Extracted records
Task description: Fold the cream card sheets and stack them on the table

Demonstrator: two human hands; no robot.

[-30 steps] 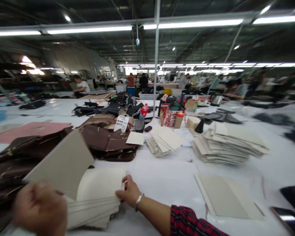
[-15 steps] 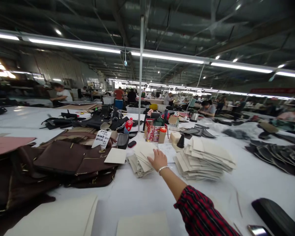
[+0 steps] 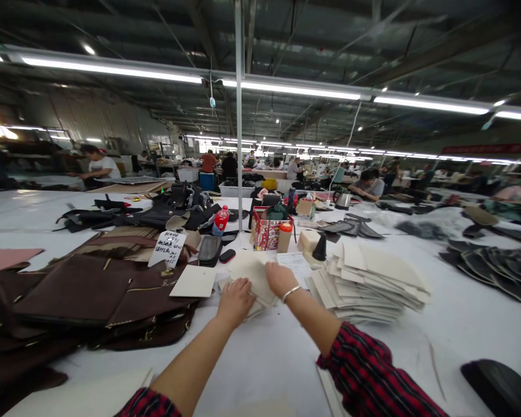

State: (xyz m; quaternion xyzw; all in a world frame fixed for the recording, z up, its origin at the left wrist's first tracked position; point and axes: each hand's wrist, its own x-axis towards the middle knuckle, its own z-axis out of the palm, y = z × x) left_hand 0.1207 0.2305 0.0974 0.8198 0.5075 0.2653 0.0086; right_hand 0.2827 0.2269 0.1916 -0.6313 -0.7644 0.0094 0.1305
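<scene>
A small stack of cream sheet panels lies on the white table, between my two hands. My left hand is on the stack's near left side, its bent fingers gripping the panels. At the right edge, my right hand is closed round the panels, with a bangle on the wrist and its fingertips partly hidden. Beside it rises a taller, uneven pile of cream panels. A single square cream panel rests to the left, partly over a dark brown leather bag.
A handwritten tag lies on the brown bag. Behind the stack stand a red-capped bottle, a patterned box, an orange-lidded jar and a black cone. Dark curved pieces lie right. A pole rises behind.
My left hand has come into view and onto the small stack. My right hand has gone from lying over the top panels to closing at their right edge. The view has shifted slightly.
</scene>
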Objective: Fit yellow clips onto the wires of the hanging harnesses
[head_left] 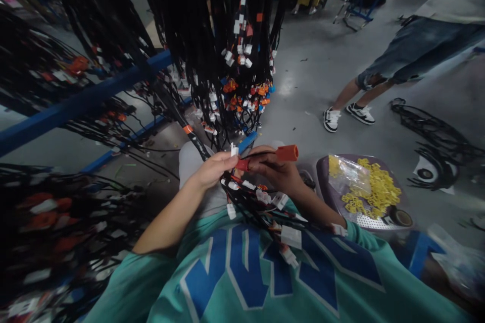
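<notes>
In front of my lap, my left hand is closed, its thumb and fingers pinching one end of a small red connector. My right hand grips the other end, the fingertips partly hiding it. Just above the left thumb a white connector stands up, and a blue connector points away behind it. An orange-red connector sticks out past the right hand's knuckles. The black wire harness runs under my hands, and its branches with white connectors lie across my shirt.
Thick bundles of black harnesses hang ahead. A blue rail crosses the left side. At right, a basket holds yellow plastic pieces, a clear bag and a tape roll. A person stands beyond, with cables on the floor.
</notes>
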Available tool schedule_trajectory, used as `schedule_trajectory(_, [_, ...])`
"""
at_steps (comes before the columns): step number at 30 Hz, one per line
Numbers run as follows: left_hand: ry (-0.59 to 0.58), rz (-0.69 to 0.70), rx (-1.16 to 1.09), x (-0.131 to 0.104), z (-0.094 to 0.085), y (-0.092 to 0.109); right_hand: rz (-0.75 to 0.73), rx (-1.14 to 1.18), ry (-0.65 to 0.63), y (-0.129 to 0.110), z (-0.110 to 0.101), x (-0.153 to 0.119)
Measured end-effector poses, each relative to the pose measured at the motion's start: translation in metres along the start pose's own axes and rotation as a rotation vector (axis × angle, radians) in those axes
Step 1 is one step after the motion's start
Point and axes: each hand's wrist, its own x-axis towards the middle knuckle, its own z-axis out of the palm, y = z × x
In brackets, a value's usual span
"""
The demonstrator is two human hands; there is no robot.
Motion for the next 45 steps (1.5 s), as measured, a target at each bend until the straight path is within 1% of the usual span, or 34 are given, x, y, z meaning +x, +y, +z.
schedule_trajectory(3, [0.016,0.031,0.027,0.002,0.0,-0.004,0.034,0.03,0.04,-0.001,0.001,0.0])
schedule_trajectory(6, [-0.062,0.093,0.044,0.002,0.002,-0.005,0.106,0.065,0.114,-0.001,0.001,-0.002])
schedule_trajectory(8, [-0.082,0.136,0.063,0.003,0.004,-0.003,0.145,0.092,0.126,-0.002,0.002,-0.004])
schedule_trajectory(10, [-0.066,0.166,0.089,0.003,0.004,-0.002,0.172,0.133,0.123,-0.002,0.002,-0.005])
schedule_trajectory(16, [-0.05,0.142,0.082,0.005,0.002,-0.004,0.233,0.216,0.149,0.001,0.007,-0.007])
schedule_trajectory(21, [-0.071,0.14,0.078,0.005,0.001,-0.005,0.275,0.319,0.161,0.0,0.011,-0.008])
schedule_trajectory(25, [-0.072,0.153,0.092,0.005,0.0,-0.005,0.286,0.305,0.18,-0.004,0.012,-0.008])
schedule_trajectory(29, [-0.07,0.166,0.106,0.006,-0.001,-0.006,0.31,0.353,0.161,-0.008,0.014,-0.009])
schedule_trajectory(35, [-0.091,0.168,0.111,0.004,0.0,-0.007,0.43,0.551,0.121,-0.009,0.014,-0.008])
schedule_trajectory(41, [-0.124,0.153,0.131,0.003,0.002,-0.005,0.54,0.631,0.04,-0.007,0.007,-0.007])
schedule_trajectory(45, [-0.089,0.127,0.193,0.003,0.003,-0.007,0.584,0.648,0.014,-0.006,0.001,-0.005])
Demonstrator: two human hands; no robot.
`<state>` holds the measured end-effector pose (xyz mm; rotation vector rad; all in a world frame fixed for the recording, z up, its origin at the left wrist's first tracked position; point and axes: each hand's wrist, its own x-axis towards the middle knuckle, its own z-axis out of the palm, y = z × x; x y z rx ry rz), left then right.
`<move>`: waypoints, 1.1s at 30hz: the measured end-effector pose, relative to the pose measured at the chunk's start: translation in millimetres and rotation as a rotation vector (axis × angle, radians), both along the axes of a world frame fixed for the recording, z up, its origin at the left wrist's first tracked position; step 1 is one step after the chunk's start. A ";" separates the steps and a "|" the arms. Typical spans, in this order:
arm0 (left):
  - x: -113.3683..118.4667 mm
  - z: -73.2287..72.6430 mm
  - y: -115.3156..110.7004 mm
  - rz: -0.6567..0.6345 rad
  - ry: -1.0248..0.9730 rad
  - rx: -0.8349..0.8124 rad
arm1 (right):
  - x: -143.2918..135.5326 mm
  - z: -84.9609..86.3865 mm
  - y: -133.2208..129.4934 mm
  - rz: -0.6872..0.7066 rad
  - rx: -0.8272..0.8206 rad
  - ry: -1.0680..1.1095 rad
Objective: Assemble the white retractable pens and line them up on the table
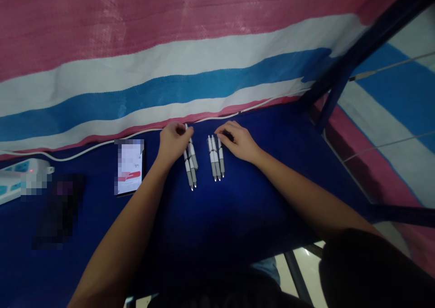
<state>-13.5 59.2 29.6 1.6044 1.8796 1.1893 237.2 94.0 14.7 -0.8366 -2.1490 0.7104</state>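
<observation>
Two small groups of white-and-grey click pens lie on the dark blue tabletop, tips towards me. Over the upper ends of the left group of pens (190,167), my left hand (171,144) has its thumb and fingers closed on a pen; its fingertips are partly hidden. The right group of pens (213,156) lies a short gap away, side by side. My right hand (239,141) pinches the top of the outermost pen (221,156) in that group, thumb and forefinger meeting at its end.
A lit phone (131,169) lies left of my left forearm. Farther left are a white power strip (25,178) and a blurred dark object (59,212). A white cable (91,151) runs along the back edge, below a striped sheet (170,88). A dark frame post (335,90) stands at right.
</observation>
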 end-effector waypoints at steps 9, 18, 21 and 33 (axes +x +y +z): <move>6.3 29.9 1.6 -0.061 -0.681 0.189 | -6.1 32.9 -18.8 -0.062 -0.077 0.060; 24.1 49.3 -24.0 -0.231 -0.531 0.204 | -8.7 54.1 -25.3 0.201 -0.467 0.063; 13.6 52.7 -57.1 -0.248 -0.351 0.169 | -0.8 62.5 -18.3 0.416 -0.655 0.078; -8.3 38.8 -111.6 -0.222 -0.104 0.022 | -5.4 81.6 -33.4 0.423 -0.021 -0.425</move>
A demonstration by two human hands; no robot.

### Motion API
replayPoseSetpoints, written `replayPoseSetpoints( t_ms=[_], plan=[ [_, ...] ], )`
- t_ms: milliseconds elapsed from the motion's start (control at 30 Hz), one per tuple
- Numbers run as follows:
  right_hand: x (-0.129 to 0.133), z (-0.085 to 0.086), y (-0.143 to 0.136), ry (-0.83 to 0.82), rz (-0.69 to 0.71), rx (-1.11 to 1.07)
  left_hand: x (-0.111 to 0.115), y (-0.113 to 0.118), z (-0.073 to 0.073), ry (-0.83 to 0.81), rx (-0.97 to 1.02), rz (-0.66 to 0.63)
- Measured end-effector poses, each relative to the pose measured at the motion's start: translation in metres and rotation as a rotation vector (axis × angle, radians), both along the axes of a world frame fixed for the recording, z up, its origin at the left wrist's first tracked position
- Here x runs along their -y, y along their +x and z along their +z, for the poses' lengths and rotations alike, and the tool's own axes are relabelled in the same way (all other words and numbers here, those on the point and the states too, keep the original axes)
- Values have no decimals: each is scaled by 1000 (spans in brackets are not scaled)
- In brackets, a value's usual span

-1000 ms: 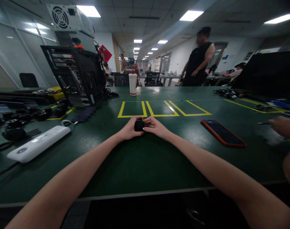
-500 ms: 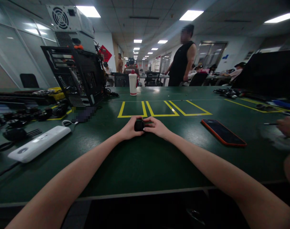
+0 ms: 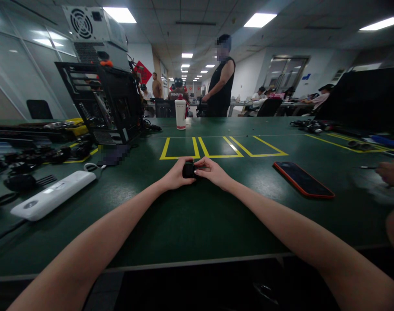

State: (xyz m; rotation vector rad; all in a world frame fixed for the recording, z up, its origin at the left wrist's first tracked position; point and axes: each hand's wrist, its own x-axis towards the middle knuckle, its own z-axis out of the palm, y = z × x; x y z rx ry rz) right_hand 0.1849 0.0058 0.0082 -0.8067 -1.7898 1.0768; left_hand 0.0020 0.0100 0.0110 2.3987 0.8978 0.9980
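- Held between both hands, on or just above the green table (image 3: 190, 229), near the yellow tape (image 3: 177, 158): a small black part (image 3: 187, 171).
- Left hand (image 3: 174, 175) curled round the part from its left, thumb on the near side, fingers on the far side: gripping.
- Right hand (image 3: 213, 172) closed in a light pinch at the part's right edge, fingertips touching or nearly so; too dark and small there to tell exactly.
- Likely light, judging by size and the easy cradle of fingers.
- Probably stiff, perhaps hard plastic; no sag or dent visible under the fingers.
- Possibly a little slippery if smooth, so best steadied by the outer sides, between left thumb and fingers.
- Best touched at the right edge with fingertips only, without a hard squeeze, in case of fragile bits.
- Well apart, to the right: the phone (image 3: 303, 180); to the left: the power strip (image 3: 54, 195).
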Motion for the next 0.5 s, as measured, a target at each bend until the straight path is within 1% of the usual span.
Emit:
replayPoseSetpoints(
  t_ms=[200, 367, 500],
  plan=[
    [-1, 0, 1, -122, 12, 12, 0, 0, 0, 9, 1, 6],
    [1, -2, 2, -41, 44, -6, 0, 1, -1, 11, 1, 4],
    [3, -2, 0, -10, -17, 21, 0, 0, 0, 10, -7, 8]
  ],
)
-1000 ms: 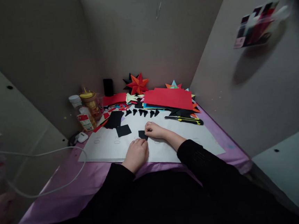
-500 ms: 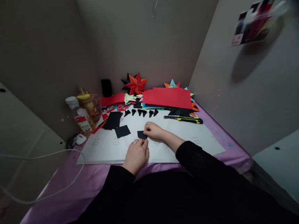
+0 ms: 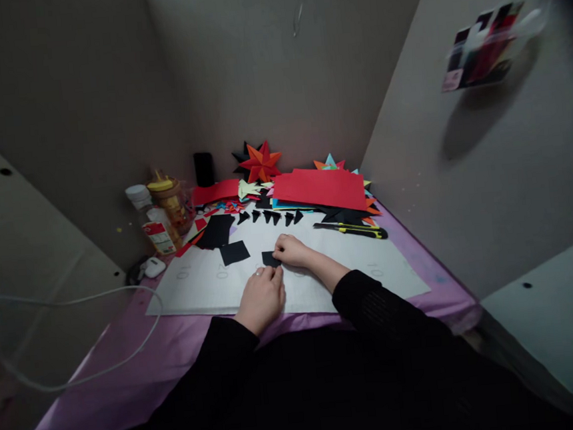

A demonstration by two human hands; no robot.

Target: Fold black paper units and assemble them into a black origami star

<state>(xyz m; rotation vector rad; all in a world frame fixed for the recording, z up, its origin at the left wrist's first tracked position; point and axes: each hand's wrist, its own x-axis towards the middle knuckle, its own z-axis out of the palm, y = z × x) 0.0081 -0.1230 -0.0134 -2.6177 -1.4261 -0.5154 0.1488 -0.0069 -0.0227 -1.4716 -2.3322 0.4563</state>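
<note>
Head view: your small black paper (image 3: 270,259) lies on the white sheet (image 3: 324,297), in front of you, between your hands. Your right hand (image 3: 291,250) has its fingers clamped on the paper's right side. Your left hand (image 3: 262,297) is palm down on the sheet, fingers at the paper's near edge; can't tell if they pinch it or just press.

Black square (image 3: 234,252) lies flat on the sheet, left of and apart from the small paper. Folded black pieces (image 3: 268,216) sit in a row beyond your hands. Yellow-black cutter (image 3: 361,230) is on the right, blade end pointing left. Behind it, red paper (image 3: 320,189) tops a stack. Orange-red star (image 3: 260,162) stands at the back. Far left of the worktop (image 3: 187,337): yellow-lidded bottle (image 3: 171,201), white-capped bottle (image 3: 156,226), white case (image 3: 153,267).
</note>
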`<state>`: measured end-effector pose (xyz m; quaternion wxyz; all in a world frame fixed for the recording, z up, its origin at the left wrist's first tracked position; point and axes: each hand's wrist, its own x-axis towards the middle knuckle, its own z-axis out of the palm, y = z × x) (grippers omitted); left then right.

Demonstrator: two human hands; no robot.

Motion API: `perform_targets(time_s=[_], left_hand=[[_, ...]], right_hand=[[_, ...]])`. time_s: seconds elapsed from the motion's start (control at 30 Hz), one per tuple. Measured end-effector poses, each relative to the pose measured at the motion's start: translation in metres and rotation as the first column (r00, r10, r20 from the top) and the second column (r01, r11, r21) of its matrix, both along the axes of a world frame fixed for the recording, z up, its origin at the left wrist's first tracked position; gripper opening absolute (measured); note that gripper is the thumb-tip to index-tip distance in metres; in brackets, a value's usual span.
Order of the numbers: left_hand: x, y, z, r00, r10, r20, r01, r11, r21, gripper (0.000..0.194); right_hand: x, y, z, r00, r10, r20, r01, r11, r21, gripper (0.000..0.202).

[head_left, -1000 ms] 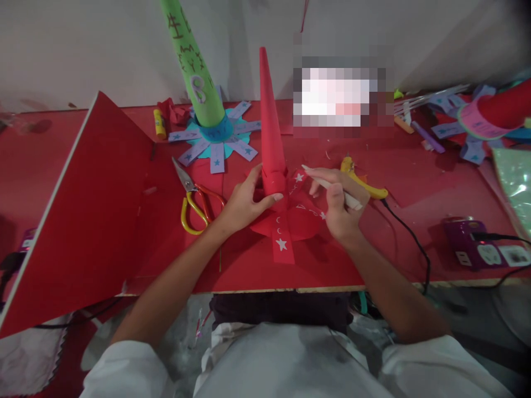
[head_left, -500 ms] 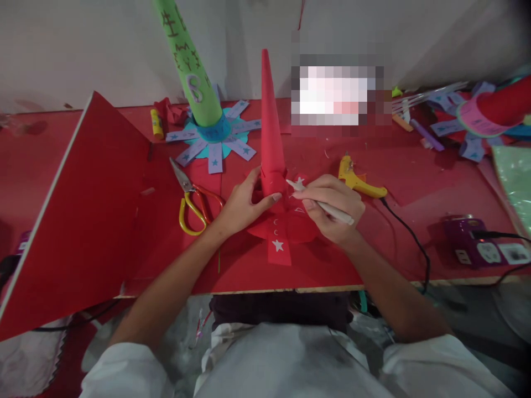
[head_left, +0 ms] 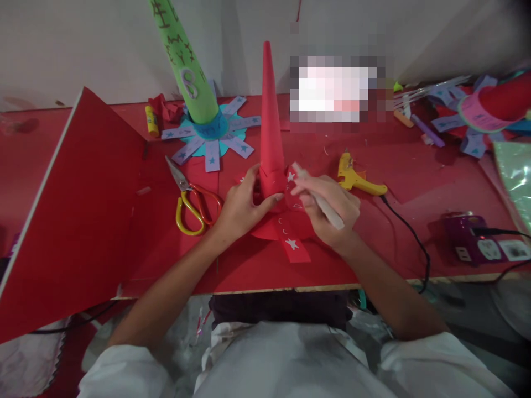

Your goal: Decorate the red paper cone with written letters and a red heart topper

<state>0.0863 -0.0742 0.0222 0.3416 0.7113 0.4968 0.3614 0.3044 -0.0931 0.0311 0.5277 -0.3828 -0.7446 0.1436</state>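
A tall red paper cone hat [head_left: 272, 121] stands upright on the table before me, with a round red brim and strips around its base. White stars and small curved marks show on the strips. My left hand [head_left: 249, 202] is wrapped round the foot of the cone, thumb across its front. Between the fingers of my right hand [head_left: 334, 207] is a white pen [head_left: 327, 211], its upper end leaning toward the cone's right side by a starred strip. Whether the pen touches the paper, I cannot tell.
Orange-and-yellow-handled scissors [head_left: 191, 202] lie left, near a raised red board [head_left: 78, 204]. A green paper cone [head_left: 186, 72] and a glue stick [head_left: 151, 121] are behind. At right are a yellow glue gun [head_left: 359, 179], its cord, and a purple power socket [head_left: 477, 239].
The red hat has turned, its front starred strip swinging to the right. My right hand has tilted the pen more steeply. My left hand still grips the cone's foot.
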Motion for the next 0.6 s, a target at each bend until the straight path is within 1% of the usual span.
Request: perform_targets(time_s=[0.1,0.2,0.27,0.33,0.4,0.47,0.53,0.6], left_hand=[[0.001,-0.001,0.001,0.999,0.023,-0.037,-0.023,1.000,-0.007,0.069],[0.002,0.001,0.003,0.997,0.034,-0.073,-0.034,0.999,-0.001,0.071],[0.001,0.003,0.003,0.999,-0.012,-0.037,0.012,1.000,-0.015,0.073],[0.000,0.007,0.001,0.995,-0.087,0.054,0.089,0.995,-0.035,0.075],[-0.002,0.011,-0.003,0.975,-0.158,0.156,0.168,0.984,-0.052,0.076],[-0.006,0.015,-0.007,0.952,-0.204,0.227,0.226,0.972,-0.071,0.076],[-0.009,0.018,-0.009,0.945,-0.218,0.243,0.247,0.964,-0.096,0.075],[-0.011,0.019,-0.009,0.951,-0.212,0.224,0.241,0.965,-0.107,0.075]], right_hand=[[-0.003,0.004,-0.001,0.997,-0.057,-0.045,0.049,0.988,-0.146,0.023],[-0.005,0.013,-0.005,0.999,-0.010,-0.052,-0.004,0.964,-0.264,0.026],[-0.005,0.018,-0.010,0.997,0.031,-0.072,-0.053,0.946,-0.321,0.031],[-0.004,0.022,-0.013,0.994,0.046,-0.099,-0.077,0.936,-0.343,0.032],[-0.002,0.025,-0.016,0.990,0.047,-0.130,-0.089,0.935,-0.343,0.030],[0.000,0.026,-0.017,0.986,0.056,-0.160,-0.110,0.930,-0.351,0.028],[0.002,0.028,-0.018,0.979,0.083,-0.188,-0.150,0.913,-0.379,0.029],[0.004,0.029,-0.019,0.970,0.117,-0.212,-0.197,0.890,-0.411,0.030]])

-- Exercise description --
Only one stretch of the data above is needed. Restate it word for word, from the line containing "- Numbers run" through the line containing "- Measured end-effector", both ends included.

-- Exercise output --
- Numbers run as follows:
  right_hand: x (-0.129 to 0.133), z (-0.085 to 0.086), y (-0.143 to 0.136), ry (-0.83 to 0.82), rz (-0.69 to 0.71), rx (-1.11 to 1.07)
  left_hand: x (-0.111 to 0.115), y (-0.113 to 0.118), z (-0.073 to 0.073), ry (-0.83 to 0.81), rx (-0.97 to 1.02), rz (-0.66 to 0.63)
- Measured end-effector poses, each relative to the pose measured at the motion's start: translation in metres and rotation as a rotation vector (axis × angle, radians), both along the axes of a world frame fixed for the recording, z up, its origin at the left wrist's first tracked position

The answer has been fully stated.